XML
See the following sections to parse XML input or format XML output.
- Setting Stream Properties
- Configuring Prefixes and Namespaces
- Referencing External Entities
- Defining Stream Fields
- Outputting an Empty Stream
Setting XML Stream Properties
You can set the following properties to parse the format of XML input or to format XML output. Select the necessary component and expand the Format property in the Stream pane.
| Property name | Value | ||||||||||||
|---|---|---|---|---|---|---|---|---|---|---|---|---|---|
| DTD Identifier | Specify the system identifier. This replaces the system identifier when the stream reads external XML outside the Flow Service. For example, the part between quotes is the system identifier:
<!DOCTYPE html SYSTEM "http://www.w3.org/TR/xhtml1/DTD/xhtml1-transitional.dtd"> |
||||||||||||
| Read External Entity | Specify whether to load external entities or not. See Referencing External Entities.
|
||||||||||||
| Validate DTD | Specify whether to validate the XML stream against the DTD. For an external DTD, see Referencing External Entities.
|
||||||||||||
| Output Encoding | Select the stream's encoding.
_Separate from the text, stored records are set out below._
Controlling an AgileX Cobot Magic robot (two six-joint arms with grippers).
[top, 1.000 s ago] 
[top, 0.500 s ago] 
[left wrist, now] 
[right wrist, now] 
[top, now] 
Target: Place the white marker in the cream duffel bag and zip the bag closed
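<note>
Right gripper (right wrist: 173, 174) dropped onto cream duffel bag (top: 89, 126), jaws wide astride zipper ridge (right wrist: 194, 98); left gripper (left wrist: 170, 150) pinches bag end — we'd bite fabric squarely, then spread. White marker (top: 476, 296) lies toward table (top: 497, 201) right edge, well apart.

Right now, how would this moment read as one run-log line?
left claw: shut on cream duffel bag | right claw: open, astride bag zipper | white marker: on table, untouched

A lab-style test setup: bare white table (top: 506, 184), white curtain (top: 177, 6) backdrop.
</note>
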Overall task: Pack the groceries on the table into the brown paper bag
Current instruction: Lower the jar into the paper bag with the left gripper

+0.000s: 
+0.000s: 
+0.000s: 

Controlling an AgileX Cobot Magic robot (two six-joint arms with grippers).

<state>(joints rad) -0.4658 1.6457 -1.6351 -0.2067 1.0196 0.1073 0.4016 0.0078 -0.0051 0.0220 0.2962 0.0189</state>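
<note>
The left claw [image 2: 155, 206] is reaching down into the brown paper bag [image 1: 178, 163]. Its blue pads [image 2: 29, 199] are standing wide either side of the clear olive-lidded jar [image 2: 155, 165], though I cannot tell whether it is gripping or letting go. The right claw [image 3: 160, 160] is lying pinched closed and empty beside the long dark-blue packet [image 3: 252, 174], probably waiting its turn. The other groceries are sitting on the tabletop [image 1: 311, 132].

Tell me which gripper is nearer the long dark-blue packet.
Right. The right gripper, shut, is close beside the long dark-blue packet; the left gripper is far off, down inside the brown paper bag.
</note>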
When reading an external XML document, if the external XML specifies the encoding, this property is not used.
|
||||||||||||
| Linefeed | Specify the line-feed characters in the XML output. ※CR can't be specified.
|
||||||||||||
| Output Format | Specify how to format the output XML.
|
||||||||||||
| Write XML Declaration | Select whether to output the XML declaration.
|
||||||||||||
| Use Empty Tag | Specify how to output empty elements.
|
||||||||||||
| Namespace | Define a namespace for a prefix (see below). |
Configuring Prefixes and Namespaces
When specifying a prefix for element and attribute names, you must define a namespace to avoid an error. To add a namespace, click the field for the Namespace property, then specify the Prefix and its URI.
Referencing External Entities
You can use a relative URI to reference a DTD or external entity. The relative URI you specify will be resolved using a standard DTD folder for the system. The default DTD folder for the system is [DATA_DIR]/system/schema.
Example
For example, to use the relative path below, you would need to put the file test.dtd in the system DTD folder.
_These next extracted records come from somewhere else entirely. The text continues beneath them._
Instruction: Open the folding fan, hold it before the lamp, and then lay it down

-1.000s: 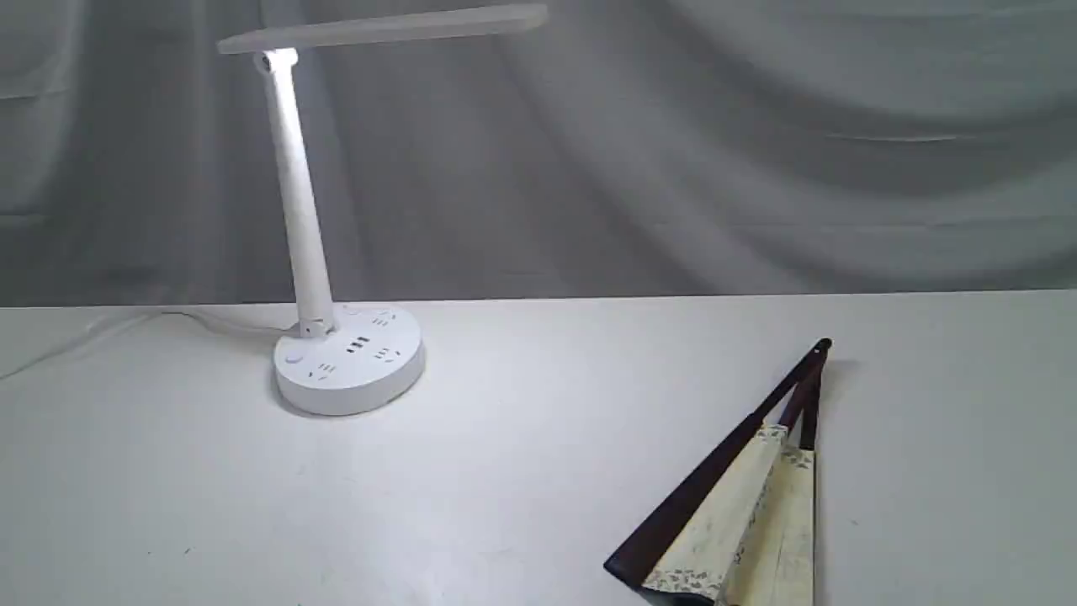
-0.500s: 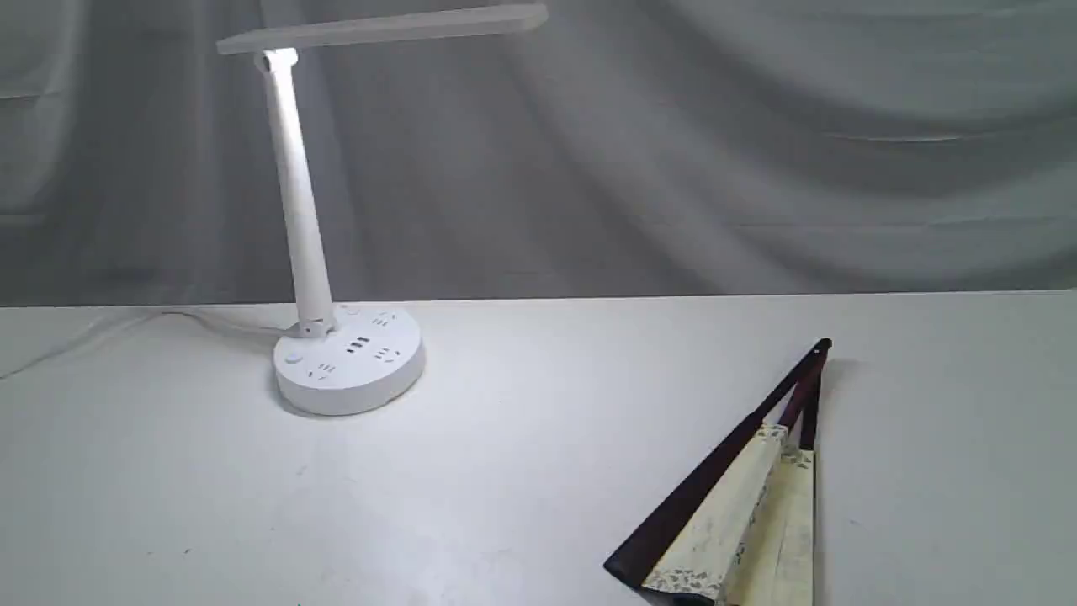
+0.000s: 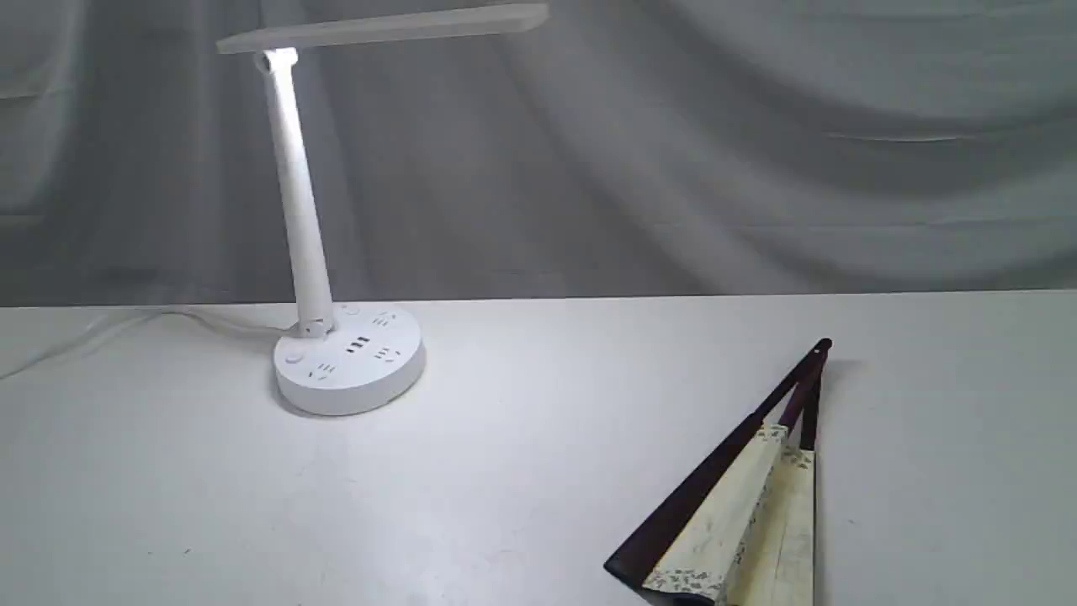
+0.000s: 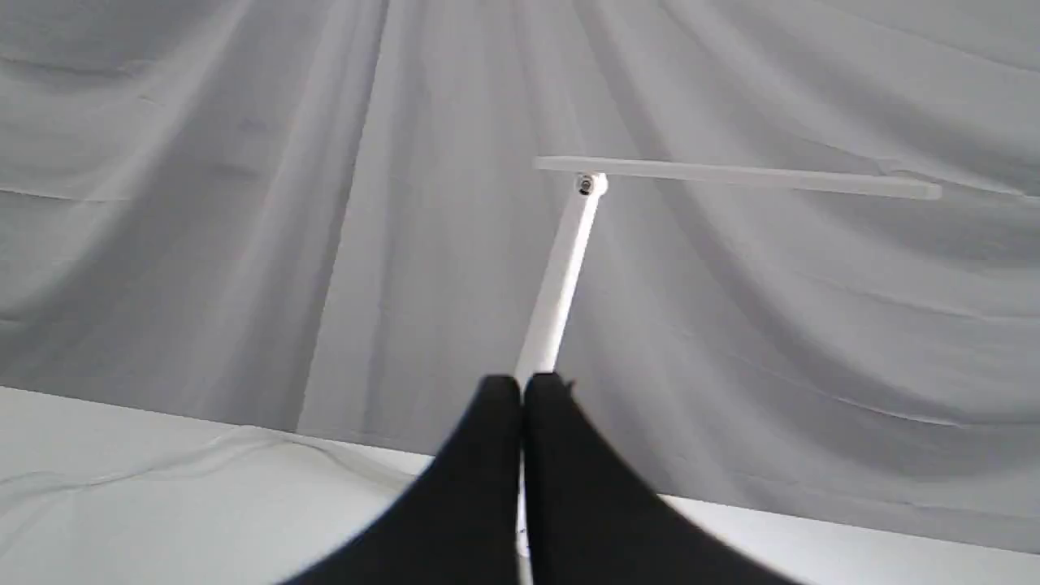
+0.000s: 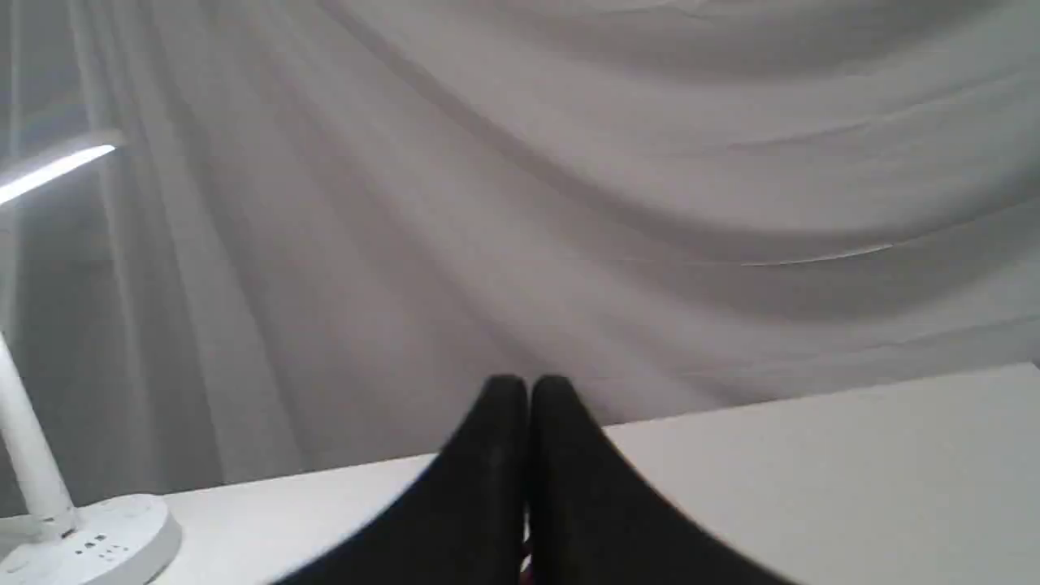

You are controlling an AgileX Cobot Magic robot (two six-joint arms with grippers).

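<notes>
The folding fan lies on the white table at the front right, only slightly spread, its dark maroon guard on the left and cream leaf running off the lower edge. The white lamp stands at the back left, lit, its flat head reaching right. Neither gripper shows in the exterior view. In the left wrist view my left gripper is shut with nothing in it, facing the lamp stem. In the right wrist view my right gripper is shut and empty, with the lamp base off to one side.
A grey draped cloth hangs behind the table. The lamp's white cable trails along the table's back left. The white table top stretches between lamp and fan.
</notes>
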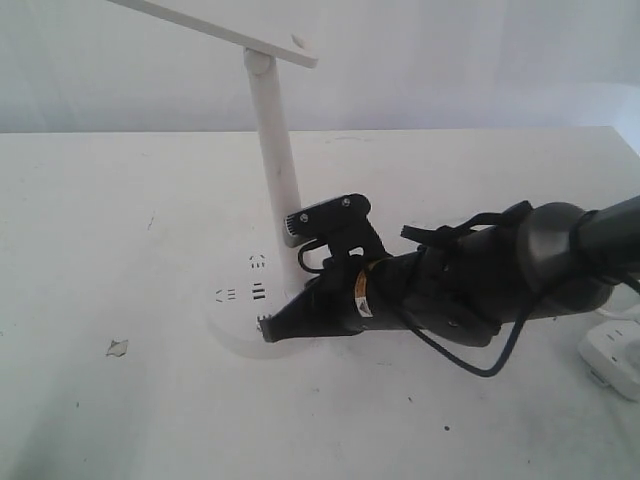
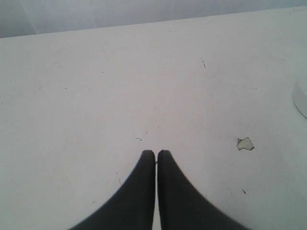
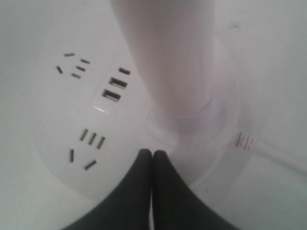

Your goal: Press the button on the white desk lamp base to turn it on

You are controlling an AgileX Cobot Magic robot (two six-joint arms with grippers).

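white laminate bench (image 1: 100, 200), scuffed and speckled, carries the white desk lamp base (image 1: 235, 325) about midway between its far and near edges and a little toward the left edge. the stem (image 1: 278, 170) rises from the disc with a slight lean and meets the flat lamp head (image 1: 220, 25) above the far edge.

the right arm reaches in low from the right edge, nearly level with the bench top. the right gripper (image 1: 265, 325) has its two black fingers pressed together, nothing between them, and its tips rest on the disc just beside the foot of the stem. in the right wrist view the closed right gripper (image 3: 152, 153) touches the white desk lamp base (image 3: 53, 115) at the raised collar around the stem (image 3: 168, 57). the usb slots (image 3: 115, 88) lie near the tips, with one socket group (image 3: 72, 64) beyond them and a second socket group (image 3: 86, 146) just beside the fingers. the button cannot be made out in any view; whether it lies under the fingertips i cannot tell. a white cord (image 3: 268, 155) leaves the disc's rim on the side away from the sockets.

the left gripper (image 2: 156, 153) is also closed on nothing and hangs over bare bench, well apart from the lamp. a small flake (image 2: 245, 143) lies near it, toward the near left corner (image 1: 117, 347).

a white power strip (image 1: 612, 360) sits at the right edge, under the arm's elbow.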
<!DOCTYPE test SYSTEM "test.dtd">
Defining the Stream Fields
See below to map the stream's fields to values in the XML.
- Setting the Field Properties
- Defining the XML Structure
- Defining the Field Names
- Extracting Field Values
- Determining the Record Numbers
Setting the Field Properties
In the Stream pane, you define the fields to match the structure of the XML.
| FieldName | Specify the name of the element or attribute. |
|---|---|
| Type | Select String, Boolean, Integer, Double, Decimal, or Datetime. (You can't specify the binary type here.) |
| Repeat | Specify whether the element or attribute can occur multiple times. See Defining the XML Structure below. |
| Node Type | Select Element or Attribute. |
| Label | Enter a display name for use in the mapping window. |
Note
- Define more than one top-level element.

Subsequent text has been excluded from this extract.